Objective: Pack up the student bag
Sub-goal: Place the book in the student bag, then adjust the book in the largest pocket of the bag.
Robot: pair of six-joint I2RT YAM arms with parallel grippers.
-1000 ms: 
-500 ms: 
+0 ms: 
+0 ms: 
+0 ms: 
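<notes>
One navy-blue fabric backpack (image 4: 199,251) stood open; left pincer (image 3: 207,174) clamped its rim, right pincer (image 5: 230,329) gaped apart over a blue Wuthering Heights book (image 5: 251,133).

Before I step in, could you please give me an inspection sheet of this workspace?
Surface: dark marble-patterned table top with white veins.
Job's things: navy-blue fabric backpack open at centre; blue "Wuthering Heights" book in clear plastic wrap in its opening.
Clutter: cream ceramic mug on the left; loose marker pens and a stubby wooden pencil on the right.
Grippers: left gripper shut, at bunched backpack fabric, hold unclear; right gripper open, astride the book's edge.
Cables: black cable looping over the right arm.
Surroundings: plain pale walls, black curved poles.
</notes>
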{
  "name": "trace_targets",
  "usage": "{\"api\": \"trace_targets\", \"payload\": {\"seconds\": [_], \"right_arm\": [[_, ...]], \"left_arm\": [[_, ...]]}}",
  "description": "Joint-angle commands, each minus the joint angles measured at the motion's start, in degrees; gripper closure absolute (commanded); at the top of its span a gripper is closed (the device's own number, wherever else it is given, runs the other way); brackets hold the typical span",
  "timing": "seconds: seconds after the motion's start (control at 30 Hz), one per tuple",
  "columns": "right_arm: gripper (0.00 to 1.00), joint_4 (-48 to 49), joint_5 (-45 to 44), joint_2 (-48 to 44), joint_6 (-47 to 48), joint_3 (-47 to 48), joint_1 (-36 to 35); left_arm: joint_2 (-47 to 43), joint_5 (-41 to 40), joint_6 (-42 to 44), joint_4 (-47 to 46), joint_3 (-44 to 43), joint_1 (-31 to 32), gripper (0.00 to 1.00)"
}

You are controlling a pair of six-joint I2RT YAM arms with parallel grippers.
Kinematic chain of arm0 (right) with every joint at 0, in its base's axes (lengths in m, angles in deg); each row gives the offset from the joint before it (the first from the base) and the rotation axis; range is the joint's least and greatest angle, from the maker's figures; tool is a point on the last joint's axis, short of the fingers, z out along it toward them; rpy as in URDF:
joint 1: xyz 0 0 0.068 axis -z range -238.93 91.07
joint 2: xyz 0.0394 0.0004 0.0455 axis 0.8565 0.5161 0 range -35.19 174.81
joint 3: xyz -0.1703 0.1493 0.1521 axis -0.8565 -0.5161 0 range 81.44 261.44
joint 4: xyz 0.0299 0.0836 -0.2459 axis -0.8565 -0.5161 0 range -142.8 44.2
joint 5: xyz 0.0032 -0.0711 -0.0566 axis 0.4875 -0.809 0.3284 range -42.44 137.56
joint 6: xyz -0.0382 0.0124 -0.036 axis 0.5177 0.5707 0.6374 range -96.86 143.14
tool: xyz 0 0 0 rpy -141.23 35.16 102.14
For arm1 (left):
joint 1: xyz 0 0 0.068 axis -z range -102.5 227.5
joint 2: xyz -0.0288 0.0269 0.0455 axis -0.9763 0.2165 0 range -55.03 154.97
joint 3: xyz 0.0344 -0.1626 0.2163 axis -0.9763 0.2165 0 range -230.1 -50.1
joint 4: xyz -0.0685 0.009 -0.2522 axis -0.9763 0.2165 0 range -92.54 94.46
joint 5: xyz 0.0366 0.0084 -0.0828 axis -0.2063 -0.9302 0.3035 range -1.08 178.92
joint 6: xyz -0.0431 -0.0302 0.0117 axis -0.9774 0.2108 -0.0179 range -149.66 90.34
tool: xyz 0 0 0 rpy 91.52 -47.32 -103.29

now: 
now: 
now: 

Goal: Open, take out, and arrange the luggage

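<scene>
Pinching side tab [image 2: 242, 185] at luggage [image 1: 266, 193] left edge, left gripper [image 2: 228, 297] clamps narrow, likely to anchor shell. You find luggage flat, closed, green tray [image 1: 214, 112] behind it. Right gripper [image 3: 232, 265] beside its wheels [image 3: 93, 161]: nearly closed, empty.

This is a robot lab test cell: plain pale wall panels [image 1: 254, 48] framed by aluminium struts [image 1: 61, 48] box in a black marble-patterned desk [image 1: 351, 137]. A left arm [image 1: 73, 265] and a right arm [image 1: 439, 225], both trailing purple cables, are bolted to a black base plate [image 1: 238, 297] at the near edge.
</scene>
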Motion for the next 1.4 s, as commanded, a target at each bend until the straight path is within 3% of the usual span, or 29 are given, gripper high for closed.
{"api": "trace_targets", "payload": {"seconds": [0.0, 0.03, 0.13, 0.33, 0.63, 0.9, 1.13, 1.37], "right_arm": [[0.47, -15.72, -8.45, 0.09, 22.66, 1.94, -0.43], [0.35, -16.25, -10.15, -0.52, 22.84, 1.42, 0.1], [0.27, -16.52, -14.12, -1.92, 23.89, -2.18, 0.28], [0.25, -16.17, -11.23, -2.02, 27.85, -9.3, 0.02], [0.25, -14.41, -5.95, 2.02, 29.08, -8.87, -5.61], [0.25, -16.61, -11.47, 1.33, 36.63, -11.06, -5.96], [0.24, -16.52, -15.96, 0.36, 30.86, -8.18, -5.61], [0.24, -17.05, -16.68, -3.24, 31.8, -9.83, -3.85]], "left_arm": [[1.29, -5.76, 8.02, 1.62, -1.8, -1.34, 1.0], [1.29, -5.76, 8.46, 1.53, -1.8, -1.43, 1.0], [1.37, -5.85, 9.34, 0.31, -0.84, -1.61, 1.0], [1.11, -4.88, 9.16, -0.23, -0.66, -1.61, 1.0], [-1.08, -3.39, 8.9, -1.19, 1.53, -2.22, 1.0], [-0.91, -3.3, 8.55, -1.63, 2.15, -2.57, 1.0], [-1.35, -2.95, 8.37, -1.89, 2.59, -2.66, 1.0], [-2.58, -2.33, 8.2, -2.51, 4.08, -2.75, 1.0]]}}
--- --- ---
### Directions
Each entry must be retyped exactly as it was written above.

### Task solution
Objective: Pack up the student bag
Sub-goal: Place the book in the student bag, then adjust the book in the largest pocket of the bag.
Robot: pair of six-joint I2RT YAM arms with parallel grippers.
-1000 ms: 
-500 ms: 
+0 ms: 
+0 ms: 
+0 ms: 
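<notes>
One navy-blue fabric backpack (image 4: 199,251) stood open; left pincer (image 3: 207,174) clamped its rim, right pincer (image 5: 230,329) gaped apart over a blue Wuthering Heights book (image 5: 251,133).

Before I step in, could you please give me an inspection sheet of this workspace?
Surface: dark marble-patterned table top with white veins.
Job's things: navy-blue fabric backpack open at centre; blue "Wuthering Heights" book in clear plastic wrap in its opening.
Clutter: cream ceramic mug on the left; loose marker pens and a stubby wooden pencil on the right.
Grippers: left gripper shut, at bunched backpack fabric, hold unclear; right gripper open, astride the book's edge.
Cables: black cable looping over the right arm.
Surroundings: plain pale walls, black curved poles.
</notes>
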{
  "name": "trace_targets",
  "usage": "{\"api\": \"trace_targets\", \"payload\": {\"seconds\": [_], \"right_arm\": [[_, ...]], \"left_arm\": [[_, ...]]}}",
  "description": "Joint-angle commands, each minus the joint angles measured at the motion's start, in degrees; gripper closure absolute (commanded); at the top of its span a gripper is closed (the device's own number, wherever else it is given, runs the other way); brackets hold the typical span",
  "timing": "seconds: seconds after the motion's start (control at 30 Hz), one per tuple",
  "columns": "right_arm: gripper (0.00 to 1.00), joint_4 (-48 to 49), joint_5 (-45 to 44), joint_2 (-48 to 44), joint_6 (-47 to 48), joint_3 (-47 to 48), joint_1 (-36 to 35); left_arm: joint_2 (-47 to 43), joint_5 (-41 to 40), joint_6 (-42 to 44), joint_4 (-47 to 46), joint_3 (-44 to 43), joint_1 (-31 to 32), gripper (0.00 to 1.00)"
}

You are controlling a pair of six-joint I2RT YAM arms with parallel grippers.
Kinematic chain of arm0 (right) with every joint at 0, in its base's axes (lengths in m, angles in deg); each row gives the offset from the joint before it (the first from the base) and the rotation axis; range is the joint's least and greatest angle, from the maker's figures; tool is a point on the last joint's axis, short of the fingers, z out along it toward them; rpy as in URDF:
joint 1: xyz 0 0 0.068 axis -z range -238.93 91.07
joint 2: xyz 0.0394 0.0004 0.0455 axis 0.8565 0.5161 0 range -35.19 174.81
joint 3: xyz -0.1703 0.1493 0.1521 axis -0.8565 -0.5161 0 range 81.44 261.44
joint 4: xyz 0.0299 0.0836 -0.2459 axis -0.8565 -0.5161 0 range -142.8 44.2
joint 5: xyz 0.0032 -0.0711 -0.0566 axis 0.4875 -0.809 0.3284 range -42.44 137.56
joint 6: xyz -0.0382 0.0124 -0.036 axis 0.5177 0.5707 0.6374 range -96.86 143.14
tool: xyz 0 0 0 rpy -141.23 35.16 102.14
For arm1 (left):
joint 1: xyz 0 0 0.068 axis -z range -102.5 227.5
joint 2: xyz -0.0288 0.0269 0.0455 axis -0.9763 0.2165 0 range -55.03 154.97
joint 3: xyz 0.0344 -0.1626 0.2163 axis -0.9763 0.2165 0 range -230.1 -50.1
joint 4: xyz -0.0685 0.009 -0.2522 axis -0.9763 0.2165 0 range -92.54 94.46
joint 5: xyz 0.0366 0.0084 -0.0828 axis -0.2063 -0.9302 0.3035 range -1.08 178.92
joint 6: xyz -0.0431 -0.0302 0.0117 axis -0.9774 0.2108 -0.0179 range -149.66 90.34
tool: xyz 0 0 0 rpy 91.52 -47.32 -103.29

now: 
now: 
now: 

Goal: Open, take out, and arrange the luggage

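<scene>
Pinching side tab [image 2: 242, 185] at luggage [image 1: 266, 193] left edge, left gripper [image 2: 228, 297] clamps narrow, likely to anchor shell. You find luggage flat, closed, green tray [image 1: 214, 112] behind it. Right gripper [image 3: 232, 265] beside its wheels [image 3: 93, 161]: nearly closed, empty.

This is a robot lab test cell: plain pale wall panels [image 1: 254, 48] framed by aluminium struts [image 1: 61, 48] box in a black marble-patterned desk [image 1: 351, 137]. A left arm [image 1: 73, 265] and a right arm [image 1: 439, 225], both trailing purple cables, are bolted to a black base plate [image 1: 238, 297] at the near edge.
</scene>
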Motion for the next 1.4 s, as commanded, a target at each bend until the straight path is within 3% of the usual span, or 29 are given, gripper high for closed.
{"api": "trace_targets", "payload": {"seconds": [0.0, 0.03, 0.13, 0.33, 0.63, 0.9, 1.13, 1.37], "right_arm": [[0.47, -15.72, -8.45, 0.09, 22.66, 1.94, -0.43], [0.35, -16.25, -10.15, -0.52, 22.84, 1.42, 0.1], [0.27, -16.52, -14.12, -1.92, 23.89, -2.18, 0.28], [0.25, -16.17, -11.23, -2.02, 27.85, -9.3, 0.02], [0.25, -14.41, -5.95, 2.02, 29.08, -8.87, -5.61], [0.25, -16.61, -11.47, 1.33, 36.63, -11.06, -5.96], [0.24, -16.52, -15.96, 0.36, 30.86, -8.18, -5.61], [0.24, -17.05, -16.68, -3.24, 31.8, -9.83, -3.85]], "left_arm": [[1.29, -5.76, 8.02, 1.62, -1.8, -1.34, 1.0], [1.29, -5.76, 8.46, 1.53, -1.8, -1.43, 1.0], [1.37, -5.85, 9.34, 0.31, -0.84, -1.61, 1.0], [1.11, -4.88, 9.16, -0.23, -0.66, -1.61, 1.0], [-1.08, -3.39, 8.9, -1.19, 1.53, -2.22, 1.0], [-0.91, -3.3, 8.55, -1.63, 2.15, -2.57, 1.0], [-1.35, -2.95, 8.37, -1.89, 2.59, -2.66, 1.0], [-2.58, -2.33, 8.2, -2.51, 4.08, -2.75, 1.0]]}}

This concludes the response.